• DIRECTIONS FOR THIS TASK: Produce word for word the lines of the data below running from the one that has "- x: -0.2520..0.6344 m" to the one that has "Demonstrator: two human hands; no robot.", inclusive, and no others.

• SOURCE DATA:

------------

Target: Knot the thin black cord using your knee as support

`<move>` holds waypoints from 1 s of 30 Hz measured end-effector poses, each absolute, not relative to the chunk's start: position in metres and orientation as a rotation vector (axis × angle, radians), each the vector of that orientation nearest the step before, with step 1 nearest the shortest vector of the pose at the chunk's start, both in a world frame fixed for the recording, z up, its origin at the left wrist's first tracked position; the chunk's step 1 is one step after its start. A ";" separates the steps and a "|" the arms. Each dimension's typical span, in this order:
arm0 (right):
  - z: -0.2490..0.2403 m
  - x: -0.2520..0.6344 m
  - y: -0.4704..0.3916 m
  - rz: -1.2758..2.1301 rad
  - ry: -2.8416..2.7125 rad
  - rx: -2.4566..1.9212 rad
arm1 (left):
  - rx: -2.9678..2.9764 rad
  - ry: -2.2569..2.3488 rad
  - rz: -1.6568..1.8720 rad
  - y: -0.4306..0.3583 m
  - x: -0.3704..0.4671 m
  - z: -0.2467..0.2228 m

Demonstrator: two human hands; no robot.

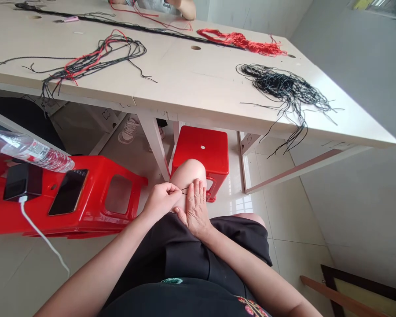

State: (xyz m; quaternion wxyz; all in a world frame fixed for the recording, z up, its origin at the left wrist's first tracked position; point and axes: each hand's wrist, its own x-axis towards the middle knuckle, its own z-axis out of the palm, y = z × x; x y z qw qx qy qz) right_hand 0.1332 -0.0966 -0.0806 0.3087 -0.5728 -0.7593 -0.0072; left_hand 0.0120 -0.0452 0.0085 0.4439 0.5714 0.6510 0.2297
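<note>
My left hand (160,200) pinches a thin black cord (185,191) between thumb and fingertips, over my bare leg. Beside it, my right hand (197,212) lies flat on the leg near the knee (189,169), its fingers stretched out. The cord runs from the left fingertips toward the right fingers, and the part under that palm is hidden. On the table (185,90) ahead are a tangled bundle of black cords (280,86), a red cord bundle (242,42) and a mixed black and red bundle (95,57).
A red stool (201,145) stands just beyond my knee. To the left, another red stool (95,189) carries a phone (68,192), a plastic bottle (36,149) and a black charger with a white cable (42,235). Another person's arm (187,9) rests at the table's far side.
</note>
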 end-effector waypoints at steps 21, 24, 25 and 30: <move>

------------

• COMPLETED EXERCISE:
  - x: -0.2520..0.6344 m
  - y: -0.4704..0.3916 m
  - rz: -1.2758..2.1301 rad
  - ry: -2.8416..2.7125 rad
  - rx: -2.4566..1.9212 rad
arm1 (left):
  - rx: -2.9678..2.9764 rad
  - ry: -2.2569..2.3488 rad
  - rz: -1.6568..1.8720 rad
  - y: -0.4306..0.3583 m
  - x: -0.3704..0.4671 m
  - z: -0.2467..0.2228 m

Demonstrator: two human hands; no robot.

Work on this exercise is complete.